Prompt:
Output consists of the line that contains "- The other" plus every later line of the material below, each one duplicated exactly.

Information provided:
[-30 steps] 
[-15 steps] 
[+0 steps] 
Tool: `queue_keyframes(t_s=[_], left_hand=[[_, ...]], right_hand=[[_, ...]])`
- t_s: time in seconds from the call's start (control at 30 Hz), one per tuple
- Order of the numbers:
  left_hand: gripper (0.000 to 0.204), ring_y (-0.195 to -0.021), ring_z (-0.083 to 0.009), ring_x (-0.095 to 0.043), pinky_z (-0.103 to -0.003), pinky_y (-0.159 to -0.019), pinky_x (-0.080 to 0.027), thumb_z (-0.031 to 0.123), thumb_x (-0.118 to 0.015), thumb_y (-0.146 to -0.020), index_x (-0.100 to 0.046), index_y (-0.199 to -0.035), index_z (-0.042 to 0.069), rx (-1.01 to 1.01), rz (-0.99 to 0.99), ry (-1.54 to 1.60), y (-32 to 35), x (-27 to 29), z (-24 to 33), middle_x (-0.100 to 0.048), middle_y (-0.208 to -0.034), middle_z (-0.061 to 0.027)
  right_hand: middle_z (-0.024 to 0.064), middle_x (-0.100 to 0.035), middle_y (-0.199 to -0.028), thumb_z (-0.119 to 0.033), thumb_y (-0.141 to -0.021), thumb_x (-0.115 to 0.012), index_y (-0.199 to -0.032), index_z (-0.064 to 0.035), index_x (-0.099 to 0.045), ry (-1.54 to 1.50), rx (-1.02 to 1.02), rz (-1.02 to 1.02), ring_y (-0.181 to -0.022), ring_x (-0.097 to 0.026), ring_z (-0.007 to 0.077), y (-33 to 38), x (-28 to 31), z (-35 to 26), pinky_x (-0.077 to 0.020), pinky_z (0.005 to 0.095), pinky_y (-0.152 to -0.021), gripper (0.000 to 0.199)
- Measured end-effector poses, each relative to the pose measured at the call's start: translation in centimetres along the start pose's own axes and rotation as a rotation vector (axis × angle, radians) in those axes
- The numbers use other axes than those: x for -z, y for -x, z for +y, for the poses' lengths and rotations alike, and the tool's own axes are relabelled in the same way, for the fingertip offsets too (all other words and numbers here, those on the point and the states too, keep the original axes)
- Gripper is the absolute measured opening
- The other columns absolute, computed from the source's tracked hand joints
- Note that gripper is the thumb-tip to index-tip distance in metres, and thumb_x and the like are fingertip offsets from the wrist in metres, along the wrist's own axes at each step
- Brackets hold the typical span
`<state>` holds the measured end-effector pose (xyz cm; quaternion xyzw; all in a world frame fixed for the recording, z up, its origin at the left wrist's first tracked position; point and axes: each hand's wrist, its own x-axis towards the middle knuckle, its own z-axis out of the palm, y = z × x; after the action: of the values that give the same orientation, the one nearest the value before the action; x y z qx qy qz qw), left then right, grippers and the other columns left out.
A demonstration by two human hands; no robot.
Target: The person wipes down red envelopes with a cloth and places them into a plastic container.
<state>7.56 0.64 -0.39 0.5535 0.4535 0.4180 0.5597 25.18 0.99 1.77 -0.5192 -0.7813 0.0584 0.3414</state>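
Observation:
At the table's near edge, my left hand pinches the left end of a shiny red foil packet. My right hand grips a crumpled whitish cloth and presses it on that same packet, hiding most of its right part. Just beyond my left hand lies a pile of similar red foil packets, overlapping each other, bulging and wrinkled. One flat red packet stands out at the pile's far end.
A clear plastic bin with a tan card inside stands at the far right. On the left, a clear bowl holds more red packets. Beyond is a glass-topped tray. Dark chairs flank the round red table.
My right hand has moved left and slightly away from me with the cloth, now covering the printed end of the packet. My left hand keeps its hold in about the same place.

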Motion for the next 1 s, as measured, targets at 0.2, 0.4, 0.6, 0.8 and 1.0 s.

Answer section:
- The other columns absolute, computed from the source's tracked hand joints
- Note that gripper is the thumb-tip to index-tip distance in metres, and thumb_x and the like are fingertip offsets from the wrist in metres, along the wrist's own axes at each step
- Brackets hold the typical span
`<state>` holds the measured end-effector pose (xyz cm; quaternion xyzw; all in a world frame fixed for the recording, z up, its origin at the left wrist's first tracked position; point and axes: each hand's wrist, its own x-axis towards the middle knuckle, its own z-axis out of the palm, y = z × x; after the action: of the values that give the same orientation, the one nearest the value before the action; x y z qx qy qz qw), left then right, grippers and the other columns left out.
A demonstration by two human hands; no robot.
Target: The person wipes down red envelopes with a cloth and places them into a plastic container.
<state>7.56 0.64 -0.39 0.5535 0.4535 0.4180 0.5597 25.18 0.99 1.77 -0.5192 -0.7813 0.0584 0.3414</state>
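Observation:
At the table's near edge, my left hand pinches the left end of a shiny red foil packet. My right hand grips a crumpled whitish cloth and presses it on that same packet, hiding most of its right part. Just beyond my left hand lies a pile of similar red foil packets, overlapping each other, bulging and wrinkled. One flat red packet stands out at the pile's far end.
A clear plastic bin with a tan card inside stands at the far right. On the left, a clear bowl holds more red packets. Beyond is a glass-topped tray. Dark chairs flank the round red table.
My right hand has moved left and slightly away from me with the cloth, now covering the printed end of the packet. My left hand keeps its hold in about the same place.
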
Motion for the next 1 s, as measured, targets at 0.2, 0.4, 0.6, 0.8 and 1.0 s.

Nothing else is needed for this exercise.